Hardware-Assisted Memory Virtualization

Some processors address memory management unit (MMU) virtualization overhead by providing hardware support that virtualizes the MMU.

Without hardware-assisted MMU virtualization, VMware ESX maintains “shadow page tables” that directly map a guest's virtual memory to a host's physical memory address.

These shadow page tables are maintained for the processor, and are kept synchronized with the guest page tables. This allows ordinary memory references to execute without additional overhead, since the hardware translation lookaside buffer (TLB) caches direct guest virtual memory to a host's physical memory address translations that are read from shadow page tables. However, extra work is required to maintain the shadow page tables.

Hardware assistance eliminates software memory virtualization overhead. In particular, it eliminates the overhead required to keep shadow page tables synchronized with guest page tables, although the TLB miss latency is significantly higher than without hardware assistance. This means that hardware assistance provides workload benefits that depend primarily on the memory virtualization overhead that is caused when using software memory virtualization.
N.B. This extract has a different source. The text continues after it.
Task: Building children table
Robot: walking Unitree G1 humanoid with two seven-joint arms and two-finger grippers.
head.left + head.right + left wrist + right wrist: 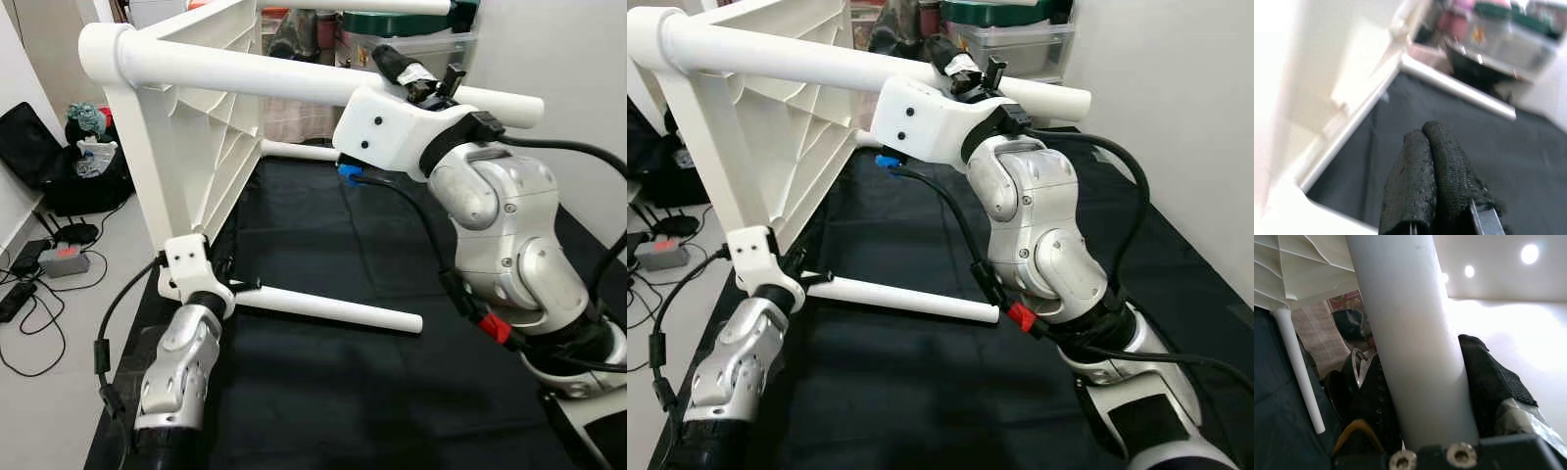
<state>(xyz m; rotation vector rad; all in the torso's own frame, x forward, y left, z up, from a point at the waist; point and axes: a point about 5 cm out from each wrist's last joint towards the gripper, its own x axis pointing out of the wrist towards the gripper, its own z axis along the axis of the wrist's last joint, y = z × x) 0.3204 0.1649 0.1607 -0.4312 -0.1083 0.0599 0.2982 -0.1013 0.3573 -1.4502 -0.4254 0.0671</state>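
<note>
The white plastic children's table (206,127) lies tipped on its side on a black mat (372,392), ribbed underside facing you, its legs jutting sideways. Judge it light, rigid and smooth-skinned: the round legs will slip, so grip a leg near its socket. Your right claw (411,73) is pinching the upper leg (294,76), one black finger on each side of the tube. Your left claw (1430,166) has its fingers pressed together, holding nothing, low by the lower leg (333,308). Storage bins (411,34) stand behind.
</note>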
If a workload involves a small amount of page table activity (for example, process creation, mapping the memory, or context switches), software virtualization does not cause significant overhead. However, workloads that include a large amount of page table activity, such as workloads from a database, are likely to benefit from hardware assistance.

Sybase recommends that you allow vSphere to choose the virtual machine monitor based on the combination of CPU and guest operating system. In most cases, you see better performance by using hardware-assisted virtualization rather than by using shadow page tables.